How old is your brain?
Photos by Ashley Barnas Larrimore and Evan Krape | Photo illustration by Jeffrey C. Chase March 24, 2025
UD researchers find brain stiffness measurements are reliable predictors
Some say you’re only as old as you feel. Others say you’re as young as you think. But how old is your brain really?
Scientists have been developing and refining methods to accurately measure the age and health of our brains, without cutting into our skulls to have a look. Understanding brain health is critical to identifying and addressing disorders, including Alzheimer’s disease and other forms of dementia, multiple sclerosis and Parkinson’s disease.
Curtis Johnson, associate professor of biomedical engineering at the University of Delaware, has been in the thick of that study for more than a decade, using magnetic resonance elastography (MRE) to map and measure the mechanical properties of brains, with special focus on brain stiffness. The MRE technique he designed gently vibrates someone’s head while they are being scanned using magnetic resonance imaging. The stiffness map shows how tissue in each part of the brain would respond to a force like a light touch.
Brain stiffness is an important indicator of brain health. Knowing about brain stiffness in different regions of a healthy brain is important, because brains tend to lose stiffness and grow softer as we age or experience neurodegenerative diseases.
Johnson and his Mechanical Neuroimaging Lab have gathered enormous amounts of data on brain stiffness, and now, in collaborative research with Austin Brockmeier, assistant professor of electrical and computer engineering, new information is coming to light.
For the first time, Johnson and Brockmeier, along with three current and former UD students, have shown that combining artificial intelligence and MRE techniques is a reliable way to predict the age of a healthy brain and could be used to identify structural differences that indicate departure from the normal aging process.
In recent findings, Johnson and Brockmeier show that measuring both brain stiffness and brain volume produces the most accurate predictions of chronological age. The paper was published in a recent edition of the journal Biology Methods and Protocols.
“Brain volume is a common measure that we use to study the brain,” Johnson said. “But something has to be happening to cause a brain to shrink. Something is happening at the microscale that causes it to shrink — changes in the tissue that also cause stiffness to change. And that precedes whatever happens when the volume changes.”
“The stiffness maps all seem kind of random — until we see a large number of images and the randomness fades away and we start to see common patterns in stiffness,” Johnson said. “We sort of knew there was more [information] in there than what we were extracting. But the traditional way of interacting with the stiffness data is pretty crude.”
UD’s Center for Biomedical and Brain Imaging is anything but crude, with its cutting-edge magnetic resonance imaging (MRI) scanner.

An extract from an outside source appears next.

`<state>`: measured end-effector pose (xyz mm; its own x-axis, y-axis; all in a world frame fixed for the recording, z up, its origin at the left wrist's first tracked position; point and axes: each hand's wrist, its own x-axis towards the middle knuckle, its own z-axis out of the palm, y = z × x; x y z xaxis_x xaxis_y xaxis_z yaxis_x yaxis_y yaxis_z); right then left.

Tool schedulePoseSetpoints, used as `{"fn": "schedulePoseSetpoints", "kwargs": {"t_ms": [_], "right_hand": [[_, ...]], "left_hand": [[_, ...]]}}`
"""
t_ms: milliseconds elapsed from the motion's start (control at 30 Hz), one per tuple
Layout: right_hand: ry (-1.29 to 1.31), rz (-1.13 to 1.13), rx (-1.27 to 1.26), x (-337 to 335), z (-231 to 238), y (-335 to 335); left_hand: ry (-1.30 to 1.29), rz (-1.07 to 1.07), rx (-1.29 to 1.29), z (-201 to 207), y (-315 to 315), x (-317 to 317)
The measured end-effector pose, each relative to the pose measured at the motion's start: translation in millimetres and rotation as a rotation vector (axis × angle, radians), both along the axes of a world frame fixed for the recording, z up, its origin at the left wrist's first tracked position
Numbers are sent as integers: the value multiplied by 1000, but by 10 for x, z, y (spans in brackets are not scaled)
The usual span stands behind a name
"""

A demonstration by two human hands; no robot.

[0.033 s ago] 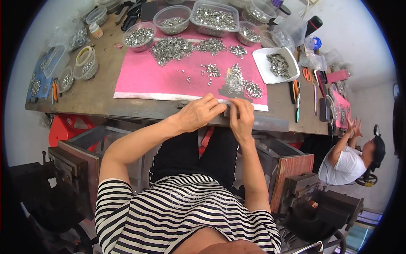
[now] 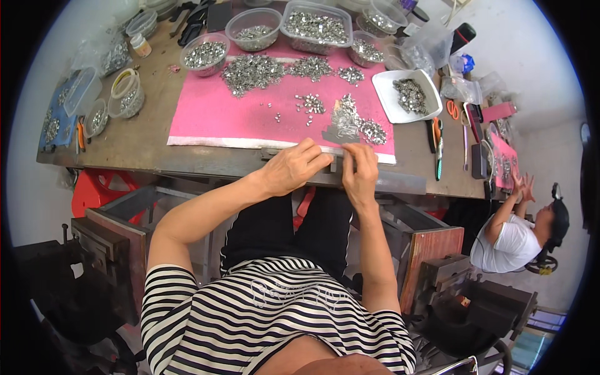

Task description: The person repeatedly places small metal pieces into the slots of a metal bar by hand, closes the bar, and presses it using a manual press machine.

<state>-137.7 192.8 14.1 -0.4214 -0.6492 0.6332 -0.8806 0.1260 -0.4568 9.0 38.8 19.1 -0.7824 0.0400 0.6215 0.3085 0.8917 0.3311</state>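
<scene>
My left hand (image 2: 292, 166) is closed at the table's front edge, fingers curled and thumb pressed in over a dark metal block (image 2: 270, 153). Whatever its fingertips grip is too small to make out. Just to its right, my right hand (image 2: 360, 170) has thumb and forefinger bent close together above the same edge, and I cannot make out what is between them. Beyond the fingers lies a dark flat plate (image 2: 331, 135) with thin silvery metal pieces (image 2: 345, 122) heaped on it. A small pile of shiny metal parts (image 2: 374, 132) sits beside it on the pink cloth (image 2: 219, 119).
Clear plastic tubs (image 2: 205, 55) of metal parts line the cloth's far side, near a larger heap (image 2: 253, 74). A white tray (image 2: 387, 100) stands right, with orange-handled pliers (image 2: 439, 144) nearby. Open drawers flank my legs. Another person (image 2: 515, 231) sits far right, hands raised.
My right hand has shifted slightly to the right, widening the gap to my left hand. The left hand stays almost in place.
</scene>
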Motion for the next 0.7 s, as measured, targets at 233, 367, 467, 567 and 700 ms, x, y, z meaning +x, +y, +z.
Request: {"fn": "schedulePoseSetpoints", "kwargs": {"t_ms": [233, 367, 467, 567, 700], "right_hand": [[-9, -29, 92, -274, 16, 51], [-22, -39, 124, -286, 27, 54], [-80, 3, 62, -213, 76, 60], [-125, 81, -4, -26, 171, 12], [-30, 192, -38, 226, 260, -123]], "left_hand": [[52, 108, 249, -61, 70, -10], [4, 150, 440, -32, 88, 10], [-63, 184, 674, 26, 62, 17], [-180, 144, 936, 50, 0, 7], [-273, 51, 1238, 36, -68, 6]]}}
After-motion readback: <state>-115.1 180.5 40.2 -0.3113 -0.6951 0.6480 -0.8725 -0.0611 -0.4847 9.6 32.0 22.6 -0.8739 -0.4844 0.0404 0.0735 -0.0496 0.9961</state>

“The machine we have at CBBI is really nice and ideal for developing new methods for brain scanning,” Johnson said. “Trying to take one of our datasets on an older scanner would not have been possible. It would have crashed the scanner.”
Brockmeier, a resident faculty member in UD’s Data Science Institute, and third-year doctoral student César Claros, the first author on the paper, brought high-dimensional data analysis and artificial intelligence models to the task through a collaboration initiated by Rebecca Clemens, an honors biomedical engineering alumna of UD, who is now working toward her doctoral degree at Northwestern University, and Grace McIlvain, who was mentored by Johnson during her doctoral work at UD and now is a professor at Columbia University.
Patterns and new insights emerged, and they brought their findings to Johnson.
“Beyond the more accurate predictions, we wanted to understand what the model is seeing, because it’s mathematically defined, a bunch of numbers in a function on the computer,” said Brockmeier, who leads the Computational Neural Information Engineering Laboratory. “Why is it making that prediction? What is it looking for? We started showing him the model’s regions of interest. It gives confidence to an expert like him that the model was picking up on what he was seeing before.”
Brockmeier brought his expertise in machine learning, applied to neural networks and neuroscience, with game-changing capacities for this study.
Neural networks are of keen interest in biology and in machine learning, which borrowed the term from brain scientists. For neuroscientists, neural networks are formed by the pathways among neurons that define how our brains work. For data analysts, neural networks refer to the mathematical machines and artificial intelligence that produce predictive models and contribute to problem solving.
“The neural network in your cortex — all of those little neurons connecting — that’s creating this matrix of stiffness in your brain,” Brockmeier said. “Every time you learn something new and your brain rewires that is what’s creating this stiffness. When many neurons are connected between brain areas they get stiff like a cable.”
On the artificial intelligence side, the brain maps were analyzed by three-dimensional “convolutional neural networks,” which — as the name suggests — are convoluted and complicated, incorporating many layers and dimensions.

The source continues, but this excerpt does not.